### Work instructions:
Please take the records that follow and repeat exactly the lines starting with the line with "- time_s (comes" and going on through the line with "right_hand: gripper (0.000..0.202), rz".

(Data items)
=-=-=

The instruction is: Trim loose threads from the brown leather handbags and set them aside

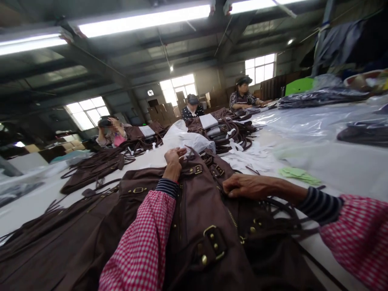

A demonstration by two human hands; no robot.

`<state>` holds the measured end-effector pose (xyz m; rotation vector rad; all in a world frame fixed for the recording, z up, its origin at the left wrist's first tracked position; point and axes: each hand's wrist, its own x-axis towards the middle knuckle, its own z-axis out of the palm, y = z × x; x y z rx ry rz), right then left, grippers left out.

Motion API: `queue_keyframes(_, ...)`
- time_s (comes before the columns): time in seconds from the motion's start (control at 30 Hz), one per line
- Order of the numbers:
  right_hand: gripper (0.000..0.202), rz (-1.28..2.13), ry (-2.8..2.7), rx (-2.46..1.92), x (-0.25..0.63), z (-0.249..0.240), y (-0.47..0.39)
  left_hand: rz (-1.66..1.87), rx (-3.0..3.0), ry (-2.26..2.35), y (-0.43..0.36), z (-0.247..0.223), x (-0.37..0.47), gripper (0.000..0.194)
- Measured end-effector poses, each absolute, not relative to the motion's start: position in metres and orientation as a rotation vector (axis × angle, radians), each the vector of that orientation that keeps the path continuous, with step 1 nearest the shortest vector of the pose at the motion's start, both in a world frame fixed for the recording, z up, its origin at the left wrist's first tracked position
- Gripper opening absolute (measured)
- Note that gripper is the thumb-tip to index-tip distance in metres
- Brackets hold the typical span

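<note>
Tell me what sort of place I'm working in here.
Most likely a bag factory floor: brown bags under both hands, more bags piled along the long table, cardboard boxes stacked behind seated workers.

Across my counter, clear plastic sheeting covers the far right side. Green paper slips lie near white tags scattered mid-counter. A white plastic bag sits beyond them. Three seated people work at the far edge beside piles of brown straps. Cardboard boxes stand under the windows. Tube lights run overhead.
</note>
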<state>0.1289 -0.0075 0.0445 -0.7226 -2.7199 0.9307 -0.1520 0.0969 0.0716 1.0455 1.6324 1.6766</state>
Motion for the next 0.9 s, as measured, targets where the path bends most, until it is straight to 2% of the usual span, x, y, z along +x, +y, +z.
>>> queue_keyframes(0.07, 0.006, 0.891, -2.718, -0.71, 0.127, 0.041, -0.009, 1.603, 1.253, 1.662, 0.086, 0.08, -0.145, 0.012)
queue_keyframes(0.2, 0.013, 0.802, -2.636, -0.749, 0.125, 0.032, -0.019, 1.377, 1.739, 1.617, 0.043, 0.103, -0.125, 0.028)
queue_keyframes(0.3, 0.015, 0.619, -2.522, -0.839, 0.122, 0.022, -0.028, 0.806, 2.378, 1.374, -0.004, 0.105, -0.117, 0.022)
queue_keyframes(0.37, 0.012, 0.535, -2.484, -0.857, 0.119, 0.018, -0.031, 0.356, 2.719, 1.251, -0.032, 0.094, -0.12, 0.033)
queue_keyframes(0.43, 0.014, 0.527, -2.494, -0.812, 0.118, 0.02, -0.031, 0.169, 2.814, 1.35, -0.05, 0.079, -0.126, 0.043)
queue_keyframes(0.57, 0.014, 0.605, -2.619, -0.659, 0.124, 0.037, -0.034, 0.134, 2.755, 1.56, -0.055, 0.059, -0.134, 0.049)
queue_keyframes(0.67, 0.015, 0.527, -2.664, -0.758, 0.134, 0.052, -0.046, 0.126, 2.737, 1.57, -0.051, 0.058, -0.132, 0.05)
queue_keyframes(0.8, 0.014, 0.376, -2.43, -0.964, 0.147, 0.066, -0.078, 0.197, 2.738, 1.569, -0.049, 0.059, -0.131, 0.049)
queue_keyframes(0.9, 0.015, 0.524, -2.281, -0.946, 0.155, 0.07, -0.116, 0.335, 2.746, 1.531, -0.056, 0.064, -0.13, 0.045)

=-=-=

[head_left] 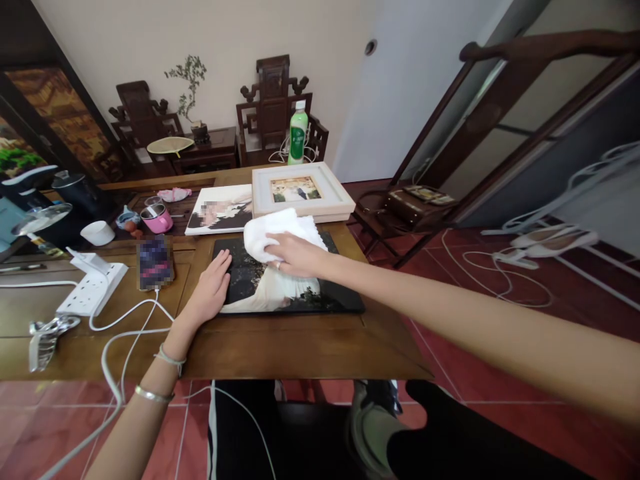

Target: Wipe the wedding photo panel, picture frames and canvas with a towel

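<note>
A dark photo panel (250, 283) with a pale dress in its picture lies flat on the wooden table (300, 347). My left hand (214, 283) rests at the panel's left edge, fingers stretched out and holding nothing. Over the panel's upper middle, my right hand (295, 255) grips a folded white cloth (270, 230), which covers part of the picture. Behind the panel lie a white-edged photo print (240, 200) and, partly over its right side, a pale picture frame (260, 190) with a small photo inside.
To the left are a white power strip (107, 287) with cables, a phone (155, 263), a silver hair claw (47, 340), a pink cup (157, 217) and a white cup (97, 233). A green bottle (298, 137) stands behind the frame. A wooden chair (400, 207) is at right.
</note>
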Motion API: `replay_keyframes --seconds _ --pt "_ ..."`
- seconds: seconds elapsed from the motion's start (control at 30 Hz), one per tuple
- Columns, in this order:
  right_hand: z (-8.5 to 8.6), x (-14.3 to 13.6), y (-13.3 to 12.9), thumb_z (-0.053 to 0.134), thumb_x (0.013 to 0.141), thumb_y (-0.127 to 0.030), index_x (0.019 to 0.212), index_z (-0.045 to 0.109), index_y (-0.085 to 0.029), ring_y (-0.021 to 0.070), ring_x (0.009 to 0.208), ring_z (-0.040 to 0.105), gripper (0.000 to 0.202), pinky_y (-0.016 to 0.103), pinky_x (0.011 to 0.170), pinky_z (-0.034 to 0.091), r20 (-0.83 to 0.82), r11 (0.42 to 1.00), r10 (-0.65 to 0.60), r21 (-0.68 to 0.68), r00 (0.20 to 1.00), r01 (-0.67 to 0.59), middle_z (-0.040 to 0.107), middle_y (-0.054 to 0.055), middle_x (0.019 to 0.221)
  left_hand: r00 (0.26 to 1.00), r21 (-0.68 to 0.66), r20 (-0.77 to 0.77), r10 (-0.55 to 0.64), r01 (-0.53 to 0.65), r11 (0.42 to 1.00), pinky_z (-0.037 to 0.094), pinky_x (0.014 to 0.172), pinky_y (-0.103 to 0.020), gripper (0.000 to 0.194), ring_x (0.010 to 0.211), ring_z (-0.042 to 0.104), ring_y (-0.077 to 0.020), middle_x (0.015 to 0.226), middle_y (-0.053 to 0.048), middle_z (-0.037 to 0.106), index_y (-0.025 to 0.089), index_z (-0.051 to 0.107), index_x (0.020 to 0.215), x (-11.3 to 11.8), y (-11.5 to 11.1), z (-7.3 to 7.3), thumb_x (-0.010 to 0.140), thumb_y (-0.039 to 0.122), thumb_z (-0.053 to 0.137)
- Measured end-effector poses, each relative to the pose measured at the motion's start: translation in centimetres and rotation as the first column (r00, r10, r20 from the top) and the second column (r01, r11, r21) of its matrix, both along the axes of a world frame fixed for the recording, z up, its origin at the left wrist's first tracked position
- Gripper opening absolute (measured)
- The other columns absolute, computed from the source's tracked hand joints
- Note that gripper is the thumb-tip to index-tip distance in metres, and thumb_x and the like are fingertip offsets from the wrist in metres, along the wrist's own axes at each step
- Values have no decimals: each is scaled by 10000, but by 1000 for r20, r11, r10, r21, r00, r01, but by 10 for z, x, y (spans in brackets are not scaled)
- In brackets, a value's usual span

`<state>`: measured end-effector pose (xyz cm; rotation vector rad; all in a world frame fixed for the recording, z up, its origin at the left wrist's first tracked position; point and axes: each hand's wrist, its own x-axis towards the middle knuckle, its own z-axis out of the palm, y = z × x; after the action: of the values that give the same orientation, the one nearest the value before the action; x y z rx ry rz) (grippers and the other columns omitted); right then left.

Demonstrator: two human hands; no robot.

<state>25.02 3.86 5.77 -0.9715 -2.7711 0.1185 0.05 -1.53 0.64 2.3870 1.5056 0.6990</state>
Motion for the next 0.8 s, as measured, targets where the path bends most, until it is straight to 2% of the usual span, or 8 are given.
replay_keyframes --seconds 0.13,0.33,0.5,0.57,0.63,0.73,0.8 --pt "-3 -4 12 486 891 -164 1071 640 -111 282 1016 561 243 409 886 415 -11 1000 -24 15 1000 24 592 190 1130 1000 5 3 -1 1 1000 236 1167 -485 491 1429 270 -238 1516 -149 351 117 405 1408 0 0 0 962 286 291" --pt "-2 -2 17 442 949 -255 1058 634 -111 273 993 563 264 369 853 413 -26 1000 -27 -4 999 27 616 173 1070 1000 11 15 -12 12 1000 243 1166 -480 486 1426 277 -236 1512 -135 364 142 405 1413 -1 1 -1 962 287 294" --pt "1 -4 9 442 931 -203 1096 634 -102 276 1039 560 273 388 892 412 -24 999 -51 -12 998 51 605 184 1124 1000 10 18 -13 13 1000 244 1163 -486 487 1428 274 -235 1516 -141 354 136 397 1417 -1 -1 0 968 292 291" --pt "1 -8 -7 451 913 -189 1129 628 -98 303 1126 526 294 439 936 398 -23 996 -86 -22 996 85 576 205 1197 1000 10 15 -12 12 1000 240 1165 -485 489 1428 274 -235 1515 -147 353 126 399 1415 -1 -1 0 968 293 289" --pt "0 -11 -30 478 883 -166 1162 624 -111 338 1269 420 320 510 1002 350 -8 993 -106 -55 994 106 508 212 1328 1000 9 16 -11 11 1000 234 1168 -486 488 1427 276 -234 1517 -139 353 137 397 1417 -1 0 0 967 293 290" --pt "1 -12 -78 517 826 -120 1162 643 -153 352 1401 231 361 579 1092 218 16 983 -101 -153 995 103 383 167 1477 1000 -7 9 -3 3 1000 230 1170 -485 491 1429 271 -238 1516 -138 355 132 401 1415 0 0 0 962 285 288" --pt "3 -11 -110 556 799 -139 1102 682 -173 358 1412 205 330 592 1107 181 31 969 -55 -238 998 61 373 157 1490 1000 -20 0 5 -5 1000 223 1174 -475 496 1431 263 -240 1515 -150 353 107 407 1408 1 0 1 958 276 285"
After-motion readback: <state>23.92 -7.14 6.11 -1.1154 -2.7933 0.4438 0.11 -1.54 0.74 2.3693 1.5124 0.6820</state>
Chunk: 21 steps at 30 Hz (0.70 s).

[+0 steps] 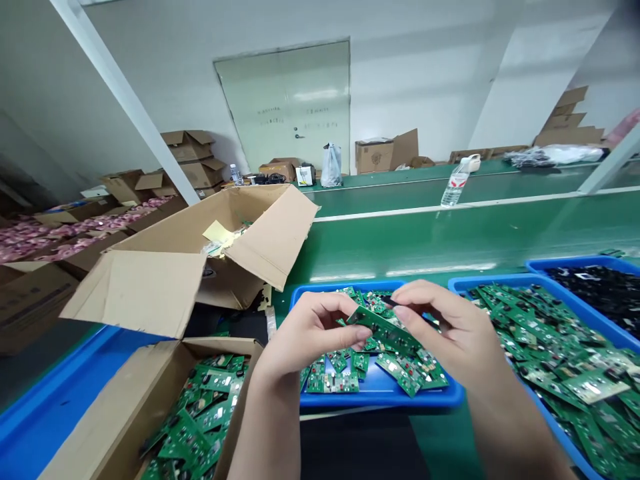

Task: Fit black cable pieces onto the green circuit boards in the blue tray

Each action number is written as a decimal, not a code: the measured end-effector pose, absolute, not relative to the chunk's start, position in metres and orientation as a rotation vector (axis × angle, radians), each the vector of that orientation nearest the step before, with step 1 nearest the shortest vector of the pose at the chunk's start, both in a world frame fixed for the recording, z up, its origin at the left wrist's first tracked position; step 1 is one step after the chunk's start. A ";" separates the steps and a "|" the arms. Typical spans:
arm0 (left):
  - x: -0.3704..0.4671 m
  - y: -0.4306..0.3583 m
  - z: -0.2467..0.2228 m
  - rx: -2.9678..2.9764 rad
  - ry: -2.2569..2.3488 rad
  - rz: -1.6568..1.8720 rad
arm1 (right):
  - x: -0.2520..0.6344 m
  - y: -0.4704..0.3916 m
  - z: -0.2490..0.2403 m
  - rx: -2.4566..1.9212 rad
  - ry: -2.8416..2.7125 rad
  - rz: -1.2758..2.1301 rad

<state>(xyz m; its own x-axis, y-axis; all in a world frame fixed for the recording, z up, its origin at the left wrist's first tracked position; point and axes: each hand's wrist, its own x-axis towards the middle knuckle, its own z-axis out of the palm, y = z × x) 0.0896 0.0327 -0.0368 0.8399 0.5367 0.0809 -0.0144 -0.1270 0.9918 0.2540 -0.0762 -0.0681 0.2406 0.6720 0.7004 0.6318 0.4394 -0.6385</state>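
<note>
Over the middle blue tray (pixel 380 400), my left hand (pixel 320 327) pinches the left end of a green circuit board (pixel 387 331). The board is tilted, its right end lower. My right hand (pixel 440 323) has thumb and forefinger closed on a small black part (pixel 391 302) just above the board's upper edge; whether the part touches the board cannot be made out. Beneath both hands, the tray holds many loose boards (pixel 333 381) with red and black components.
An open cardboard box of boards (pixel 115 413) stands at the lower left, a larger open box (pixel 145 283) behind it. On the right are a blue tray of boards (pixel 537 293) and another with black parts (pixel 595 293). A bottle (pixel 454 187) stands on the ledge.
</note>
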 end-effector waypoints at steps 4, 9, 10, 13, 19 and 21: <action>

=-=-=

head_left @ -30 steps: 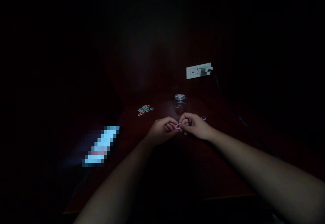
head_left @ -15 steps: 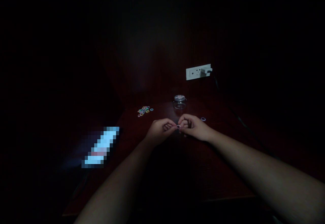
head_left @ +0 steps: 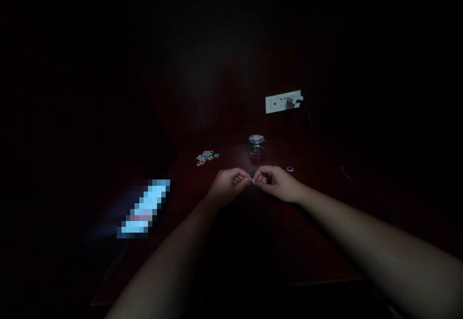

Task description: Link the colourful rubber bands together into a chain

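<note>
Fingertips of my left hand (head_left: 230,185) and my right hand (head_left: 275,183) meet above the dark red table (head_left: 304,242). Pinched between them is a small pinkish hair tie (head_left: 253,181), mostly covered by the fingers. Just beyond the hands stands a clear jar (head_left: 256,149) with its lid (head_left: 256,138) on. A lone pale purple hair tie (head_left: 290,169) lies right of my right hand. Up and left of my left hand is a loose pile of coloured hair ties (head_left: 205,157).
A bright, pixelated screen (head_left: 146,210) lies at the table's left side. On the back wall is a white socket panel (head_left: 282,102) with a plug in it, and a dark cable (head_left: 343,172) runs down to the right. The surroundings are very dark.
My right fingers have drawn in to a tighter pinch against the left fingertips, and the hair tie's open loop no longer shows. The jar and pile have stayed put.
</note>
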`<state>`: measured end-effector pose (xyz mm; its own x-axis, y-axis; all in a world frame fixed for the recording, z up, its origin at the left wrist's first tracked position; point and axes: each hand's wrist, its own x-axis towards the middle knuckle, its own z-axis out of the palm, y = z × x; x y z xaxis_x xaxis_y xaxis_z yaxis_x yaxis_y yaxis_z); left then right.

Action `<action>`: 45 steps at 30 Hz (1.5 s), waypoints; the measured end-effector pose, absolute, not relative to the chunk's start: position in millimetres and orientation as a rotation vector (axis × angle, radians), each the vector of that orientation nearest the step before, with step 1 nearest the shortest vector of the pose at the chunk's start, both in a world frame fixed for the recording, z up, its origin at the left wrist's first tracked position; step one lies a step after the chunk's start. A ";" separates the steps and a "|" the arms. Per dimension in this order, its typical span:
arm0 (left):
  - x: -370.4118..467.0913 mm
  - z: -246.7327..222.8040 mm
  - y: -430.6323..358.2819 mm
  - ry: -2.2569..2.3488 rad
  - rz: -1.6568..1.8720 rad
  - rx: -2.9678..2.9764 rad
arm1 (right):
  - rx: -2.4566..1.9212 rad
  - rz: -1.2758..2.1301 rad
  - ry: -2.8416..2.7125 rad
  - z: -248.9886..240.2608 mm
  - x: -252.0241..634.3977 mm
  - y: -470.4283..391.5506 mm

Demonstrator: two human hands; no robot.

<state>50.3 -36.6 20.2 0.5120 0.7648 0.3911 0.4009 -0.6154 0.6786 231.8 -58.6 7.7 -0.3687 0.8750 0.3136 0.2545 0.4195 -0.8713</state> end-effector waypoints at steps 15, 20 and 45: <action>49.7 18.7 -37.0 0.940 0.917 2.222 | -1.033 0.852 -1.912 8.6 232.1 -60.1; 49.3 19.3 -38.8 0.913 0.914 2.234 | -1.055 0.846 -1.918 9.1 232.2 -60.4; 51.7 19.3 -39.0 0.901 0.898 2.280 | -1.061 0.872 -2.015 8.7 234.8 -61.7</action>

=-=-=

### Expected output:
- time_s (comes before the columns): time in seconds from the motion's start (control at 30 Hz), one per line
- Order of the numbers:
  right_hand: gripper (0.000..0.202), rz (-1.28..2.13), ry (-2.8..2.7), rx (-2.46..1.92), x (-0.25..0.63), z (-0.249..0.240), y (-0.47..0.39)

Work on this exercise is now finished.